NETTALI.COM - Docteur en économie, KhadimBamba Diagne émet des réserves sur les restrictions et espère qu’elles seront bientôt suspendues, pour des raisons économiques.
Le Sénégal vit de plein fouet la seconde vague avec son lot de restrictions. Est-ce que notre économie peut la supporter ? Dans un entretien accordé au quotidien Enquête, l’économiste Khadim Bamba Diagne croit savoir que « cela risque d’être très compliqué, pour ne pas dire que c’est impossible ». « D’abord, le taux d’endettement est déjà trop élevé, frôlant la limite des 70 % (critère de convergence de l’UEMOA). Certes, on n’est pas tenu de rester sous la barre de ces 70 %, mais ce sera à nos risques et périls. Nous perdons notre crédibilité sur le marché international, si on dépasse ce seuil. Certains bailleurs ou Etats partenaires peuvent nous prêter avec des taux d’intérêt très élevés », dit-il.
« Sur un autre plan, fait-il remarquer, il y a une diminution du volume des recettes fiscales. Il faut savoir que l’Etat gagne sur presque toutes les transactions. Si l’activité baisse, les recettes de l’Etat vont baisser. Et comme l’économie n’aime pas les incertitudes, les gens vont diminuer leurs dépenses pour se prémunir. Cela entraine une baisse de la consommation, qui va se répercuter sur les recettes de l’Etat ».
Khadim Bamba Diagne d’avancer que le grand perdant de tout ça, c’est l’Etat et les prochaines générations. « On est en train de prendre l’argent de la prochaine génération qui va supporter l’endettement, pour protéger la génération actuelle. On peut quand même espérer que si Abdoulaye Daouda Diallo fait l’état des finances au président de la République, au mois de janvier, ce dernier va peut-être revoir ses décisions», mentionne-t-il.

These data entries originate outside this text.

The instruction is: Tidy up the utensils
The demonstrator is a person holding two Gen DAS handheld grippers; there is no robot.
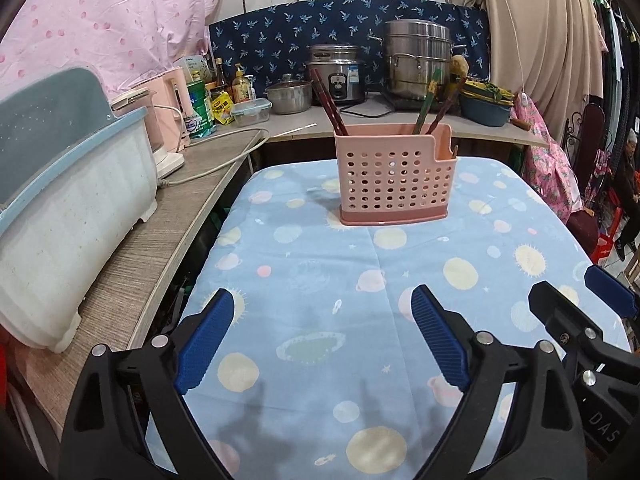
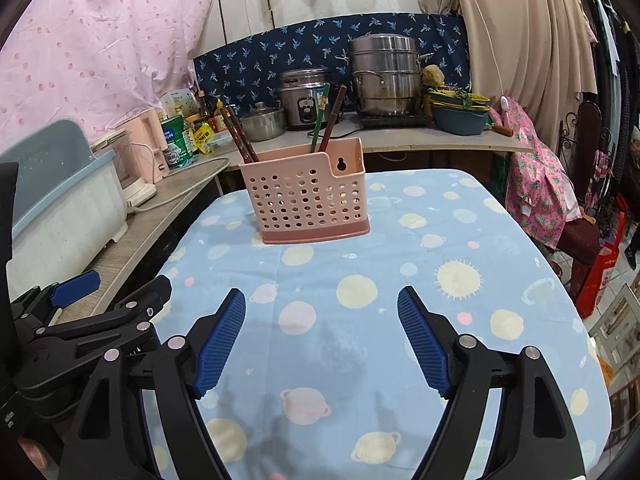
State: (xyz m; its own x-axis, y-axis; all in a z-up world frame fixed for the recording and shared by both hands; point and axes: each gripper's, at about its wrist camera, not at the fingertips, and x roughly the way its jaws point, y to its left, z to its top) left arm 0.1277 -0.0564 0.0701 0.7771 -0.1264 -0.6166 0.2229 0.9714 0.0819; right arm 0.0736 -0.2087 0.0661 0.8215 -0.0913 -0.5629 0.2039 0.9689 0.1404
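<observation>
I see a pink holder full of little holes standing upright on my worktop, which has a blue cloth with planets and suns on it. The holder is at the far end of the cloth, well apart from both of my tongs.

Dark red chopsticks lean out of the left side of the holder. A green stick and a dark red stick lean out of the right side. Something lumpy sits near the top of them, but I cannot tell if it is on a stick or behind it.

My left tongs are wide open with nothing between the blue pads, just the cloth below. My right tongs are wide open too, and they hold nothing. The two tongs sit side by side near my end of the worktop.

Behind the worktop there is a rice cooker and a big steel pot.
</observation>
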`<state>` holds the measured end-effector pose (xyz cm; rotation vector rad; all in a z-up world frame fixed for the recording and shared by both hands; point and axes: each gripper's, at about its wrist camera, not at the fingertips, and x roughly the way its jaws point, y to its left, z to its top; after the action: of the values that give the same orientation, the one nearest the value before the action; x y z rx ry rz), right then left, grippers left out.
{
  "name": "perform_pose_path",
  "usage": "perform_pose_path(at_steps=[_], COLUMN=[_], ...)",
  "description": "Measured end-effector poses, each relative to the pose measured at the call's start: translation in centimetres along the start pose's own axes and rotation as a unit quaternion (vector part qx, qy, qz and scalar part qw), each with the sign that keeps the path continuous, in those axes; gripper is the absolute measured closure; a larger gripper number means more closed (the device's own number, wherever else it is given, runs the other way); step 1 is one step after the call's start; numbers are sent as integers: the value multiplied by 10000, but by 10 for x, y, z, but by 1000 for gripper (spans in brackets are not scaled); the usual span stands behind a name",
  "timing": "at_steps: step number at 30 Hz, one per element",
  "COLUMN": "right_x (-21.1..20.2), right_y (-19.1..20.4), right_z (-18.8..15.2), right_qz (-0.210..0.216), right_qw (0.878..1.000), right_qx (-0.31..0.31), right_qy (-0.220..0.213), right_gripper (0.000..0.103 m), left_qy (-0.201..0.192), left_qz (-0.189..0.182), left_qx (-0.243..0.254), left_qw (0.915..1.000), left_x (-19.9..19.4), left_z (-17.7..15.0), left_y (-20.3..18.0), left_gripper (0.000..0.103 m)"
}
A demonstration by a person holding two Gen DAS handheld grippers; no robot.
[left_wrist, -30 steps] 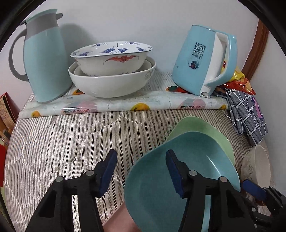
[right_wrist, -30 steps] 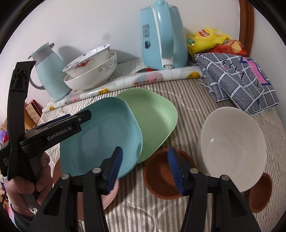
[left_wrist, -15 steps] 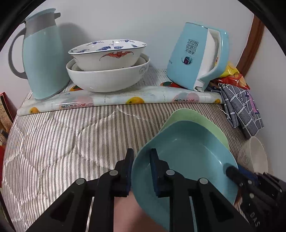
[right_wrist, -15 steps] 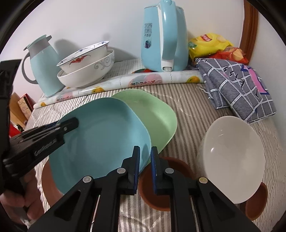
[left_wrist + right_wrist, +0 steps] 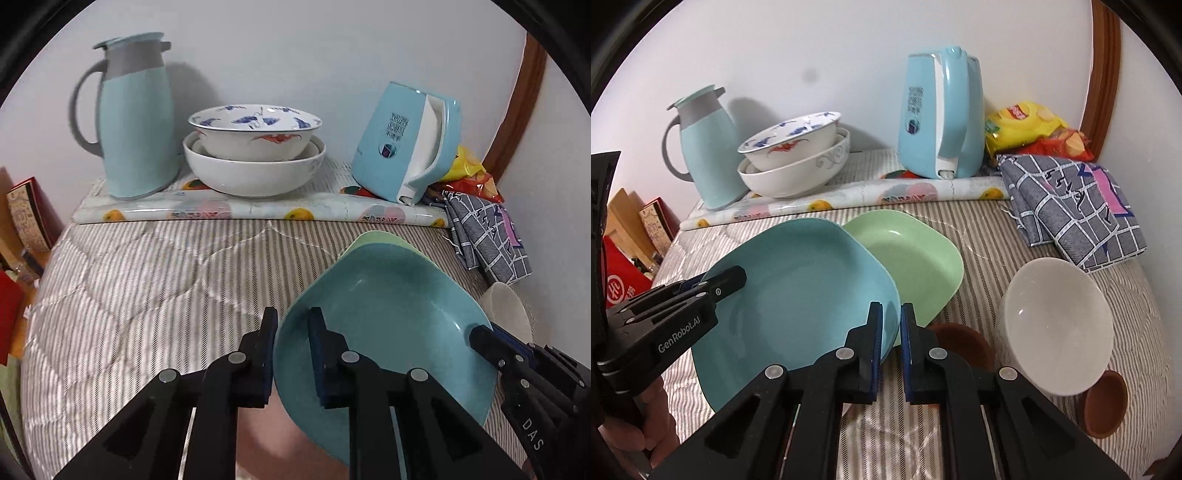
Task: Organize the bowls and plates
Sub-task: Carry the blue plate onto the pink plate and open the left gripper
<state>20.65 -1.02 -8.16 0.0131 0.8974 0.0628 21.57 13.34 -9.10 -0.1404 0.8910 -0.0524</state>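
Note:
A blue square plate [image 5: 388, 317] [image 5: 798, 295] is held tilted above the striped cloth. My left gripper [image 5: 291, 339] is shut on its left rim, and my right gripper [image 5: 891, 332] is shut on its right rim. A green plate [image 5: 912, 258] [image 5: 373, 238] lies flat behind it, partly covered. A white bowl [image 5: 1056, 325] [image 5: 506, 310] sits tilted at the right. Small brown dishes [image 5: 964, 343] lie under the plates, and another brown dish [image 5: 1106, 402] is beside the bowl. Two nested painted bowls [image 5: 255, 147] [image 5: 794, 155] stand at the back.
A light-blue jug [image 5: 136, 122] [image 5: 709, 147] and a blue kettle [image 5: 410, 140] [image 5: 942, 114] stand on a fruit-print mat [image 5: 258, 212] by the wall. A checked cloth [image 5: 1071, 206] and snack bags [image 5: 1023, 125] lie at the right. Boxes [image 5: 29, 218] sit off the left edge.
Both grippers were open a second ago and have shut on opposite rims of the blue plate. The plate has since lifted and tilted, partly covering the green one.

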Motion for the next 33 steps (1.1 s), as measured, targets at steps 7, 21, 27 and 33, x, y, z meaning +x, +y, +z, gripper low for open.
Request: perform_pose_path(at_steps=[7, 21, 27, 33], right_x=[-14, -5, 5, 16], right_y=[19, 39, 38, 35], right_z=[-14, -46, -50, -49], right_qz=[122, 298, 254, 188], right_qw=[9998, 9984, 9982, 9983], right_qx=[-154, -346, -376, -387], right_qy=[16, 327, 386, 402], right_gripper=[94, 94, 94, 94], left_qy=[-37, 230, 356, 346], left_qz=[164, 291, 260, 336], left_qx=[-84, -264, -269, -147], left_qw=[9998, 9990, 9987, 9987], left_x=[-22, -18, -6, 2], left_z=[-19, -55, -62, -59], left_y=[17, 41, 41, 37], left_gripper=[86, 87, 87, 87])
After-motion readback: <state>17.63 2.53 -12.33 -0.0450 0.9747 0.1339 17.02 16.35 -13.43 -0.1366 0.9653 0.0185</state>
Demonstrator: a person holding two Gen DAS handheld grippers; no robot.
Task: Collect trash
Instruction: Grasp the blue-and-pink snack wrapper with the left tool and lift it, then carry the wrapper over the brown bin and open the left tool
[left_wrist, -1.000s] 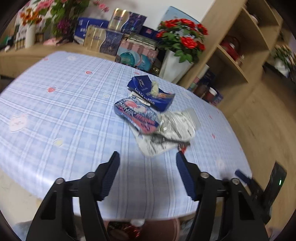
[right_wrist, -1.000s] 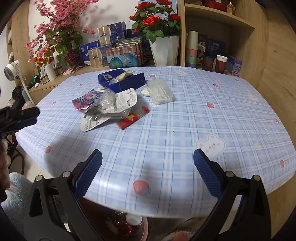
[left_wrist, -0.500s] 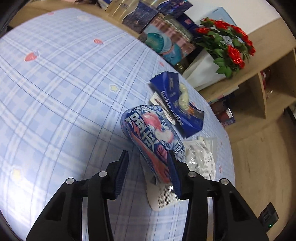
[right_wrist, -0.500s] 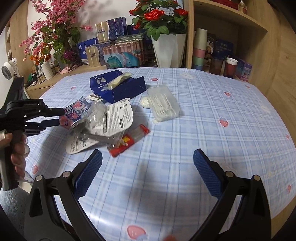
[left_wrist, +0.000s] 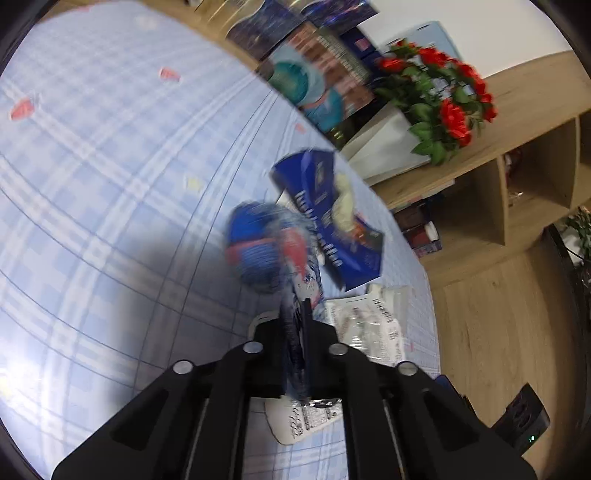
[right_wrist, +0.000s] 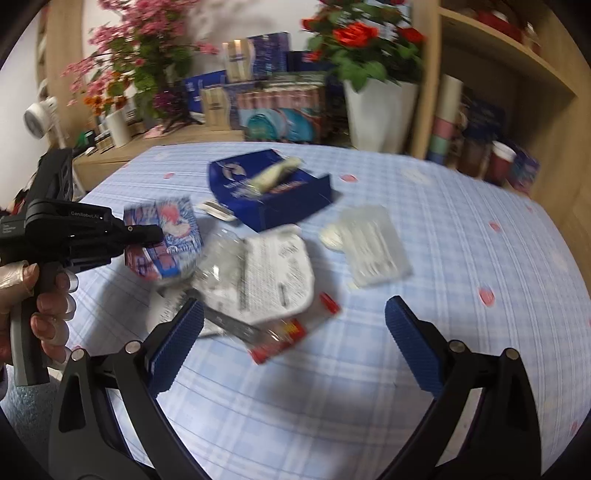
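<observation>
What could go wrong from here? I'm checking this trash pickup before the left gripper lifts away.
The left gripper is shut on only one edge of the blue and pink snack wrapper, so the thin, crumpled film might slip out.

The wrapper sits close to the clear blister pack; lifting could drag that along if they touch.

The right gripper hangs open over the pile, and coming in now could bump the red and clear packet.
</observation>
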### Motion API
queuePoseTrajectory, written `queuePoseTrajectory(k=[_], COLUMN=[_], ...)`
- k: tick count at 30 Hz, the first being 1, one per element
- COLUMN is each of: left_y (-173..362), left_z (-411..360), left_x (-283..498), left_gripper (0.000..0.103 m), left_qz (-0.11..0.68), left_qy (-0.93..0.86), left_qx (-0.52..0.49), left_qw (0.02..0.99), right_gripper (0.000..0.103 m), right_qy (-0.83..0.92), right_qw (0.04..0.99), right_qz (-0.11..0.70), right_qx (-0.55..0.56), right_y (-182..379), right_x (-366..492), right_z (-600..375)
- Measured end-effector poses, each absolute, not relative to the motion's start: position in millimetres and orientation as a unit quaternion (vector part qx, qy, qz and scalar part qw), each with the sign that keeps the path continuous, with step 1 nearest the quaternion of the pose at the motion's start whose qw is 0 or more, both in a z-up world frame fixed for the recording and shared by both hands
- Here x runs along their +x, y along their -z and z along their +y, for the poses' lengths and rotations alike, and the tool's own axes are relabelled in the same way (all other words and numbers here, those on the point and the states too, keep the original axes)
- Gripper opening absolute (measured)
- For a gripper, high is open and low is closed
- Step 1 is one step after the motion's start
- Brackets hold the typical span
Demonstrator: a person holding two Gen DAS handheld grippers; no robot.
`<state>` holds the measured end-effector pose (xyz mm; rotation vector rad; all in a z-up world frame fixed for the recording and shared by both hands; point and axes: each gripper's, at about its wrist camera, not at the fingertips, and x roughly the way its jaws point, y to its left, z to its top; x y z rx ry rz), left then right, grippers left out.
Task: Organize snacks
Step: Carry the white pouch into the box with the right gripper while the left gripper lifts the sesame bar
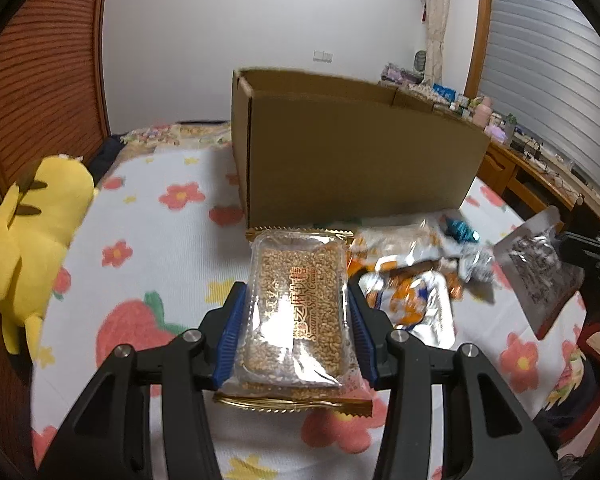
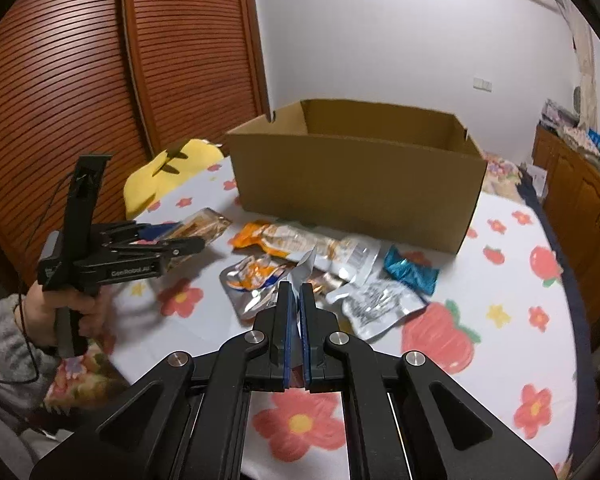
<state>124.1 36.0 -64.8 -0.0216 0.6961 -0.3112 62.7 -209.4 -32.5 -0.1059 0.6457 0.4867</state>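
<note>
Left gripper (image 1: 296, 300): black angular linkage arms carrying silver round screws, ribbed blue pads (image 1: 231, 340) lining the fingers. Right gripper (image 2: 296, 292): matching build. Person: wearing a grey sleeve (image 2: 2, 344), thin black cable trailing alongside.

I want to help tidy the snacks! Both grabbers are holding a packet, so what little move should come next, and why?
Probably carry the sesame candy pack, gripped between the left gripper's fingers, forward over the cardboard box rim. The box is open on top, just behind the snack pile. The right gripper, shut on a silver packet, could follow afterwards.
</note>
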Motion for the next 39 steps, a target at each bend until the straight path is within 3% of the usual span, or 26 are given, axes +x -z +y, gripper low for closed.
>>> queuePoseTrajectory(k=[17, 18, 20, 23, 26, 28, 29, 30, 32, 35, 39], left_y=[-38.3, -41.4, -47.3, -52.0, -47.2, -41.9, -37.1, -32.8, -18.1, 11.0, 46.5], left_z=[-0.9, -2.5, -6.2, -13.7, -14.5, -12.9, -9.9, -7.8, -0.9, 4.7, 5.8], left_x=[157.5, 160.5, 168.0, 183.2, 189.8, 184.7, 181.8, 178.5, 166.2, 159.9, 154.6], left_gripper=[0.047, 0.036, 0.033, 0.006, 0.003, 0.007, 0.018, 0.042, 0.057, 0.063, 0.064], left_qz=[0.253, 0.251, 0.249, 0.254, 0.271, 0.276, 0.285, 0.294, 0.308, 0.355, 0.399], left_qy=[0.184, 0.185, 0.185, 0.193, 0.2, 0.197, 0.193, 0.189, 0.184, 0.162, 0.157], left_qx=[0.018, 0.019, 0.025, 0.028, 0.03, 0.034, 0.034, 0.034, 0.037, 0.033, 0.012], left_qw=[0.95, 0.95, 0.95, 0.947, 0.941, 0.94, 0.938, 0.936, 0.933, 0.92, 0.904], right_gripper=[0.001, 0.001, 0.001, 0.001, 0.001, 0.001, 0.001, 0.001, 0.001, 0.001, 0.001], right_qy=[-0.204, -0.203, -0.198, -0.193, -0.19, -0.19, -0.19, -0.19, -0.19, -0.192, -0.198], right_qw=[0.947, 0.948, 0.951, 0.953, 0.955, 0.955, 0.955, 0.955, 0.954, 0.952, 0.95], right_qz=[0.23, 0.227, 0.218, 0.209, 0.204, 0.205, 0.205, 0.207, 0.214, 0.219, 0.228], right_qx=[-0.09, -0.09, -0.094, -0.098, -0.098, -0.096, -0.095, -0.094, -0.093, -0.094, -0.085], right_y=[-38.4, -41.1, -47.3, -55.2, -60.8, -60.9, -60.2, -61.5, -57.5, -49.5, -37.5], right_x=[111.1, 114.6, 122.2, 134.5, 148.6, 151.8, 151.3, 152.7, 152.5, 145.2, 140.4], right_z=[-222.9, -223.3, -222.4, -221.2, -218.5, -218.7, -219.6, -218.9, -219.7, -221.5, -221.3])
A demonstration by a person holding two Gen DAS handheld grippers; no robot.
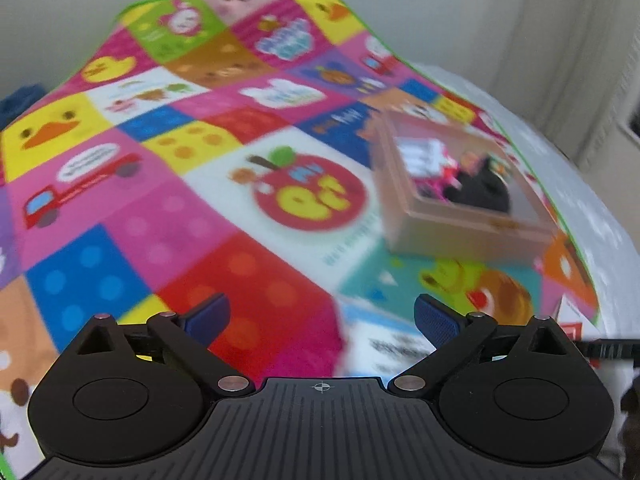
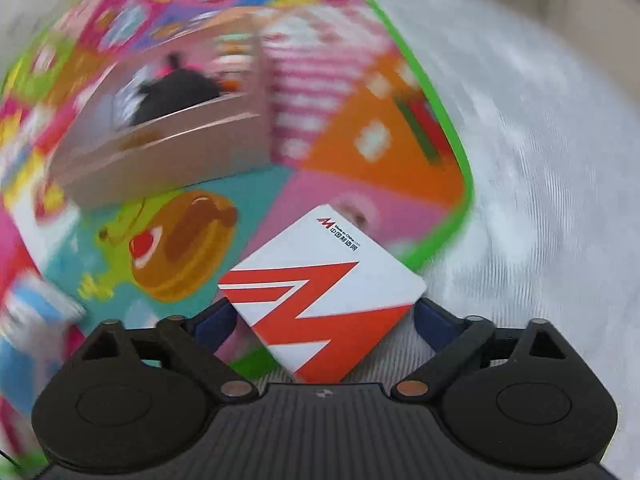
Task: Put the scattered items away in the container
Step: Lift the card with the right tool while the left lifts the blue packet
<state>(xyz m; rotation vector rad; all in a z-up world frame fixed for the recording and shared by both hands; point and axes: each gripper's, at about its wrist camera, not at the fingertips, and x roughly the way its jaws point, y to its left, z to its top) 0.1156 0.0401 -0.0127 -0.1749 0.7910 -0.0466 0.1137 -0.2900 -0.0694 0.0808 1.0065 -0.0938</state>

A la question de savoir si un durcissement des mesures n’est pas économiquement envisageable, l’économiste rétorque : « Tout dépend des informations que le ministre des Finances donnera au président de la République. Si on constate une baisse drastique des recettes, alors que les dépenses augmentent, je pense que le gouvernement sera obligé de revoir sa copie. Rappelons que quand le président de la République prenait les mesures d’assouplissement, lors de la première vague, le virus était encore là. Si de telles mesures avaient été prises pour des raisons sanitaires, elles ont été suspendues pour des raisons économiques. Si la même situation se pose, je pense qu’il va adopter la même posture. Si, malgré une baisse des recettes, on s’entête à maintenir les mesures, c’est que l’Etat veut se pendre. Il s’est pendu, mais il a les moyens d’enlever la corde. Il faut savoir que même les pays développés, à un moment donné, se sont rendu compte qu’ils ne peuvent mettre en œuvre certaines mesures, même si la situation sanitaire le recommandait. Jusqu’à présent, ils sont hésitants. Au Sénégal, on a l’impression que les gens découvrent la mort, qu’ils ne l’ont jamais connue auparavant ».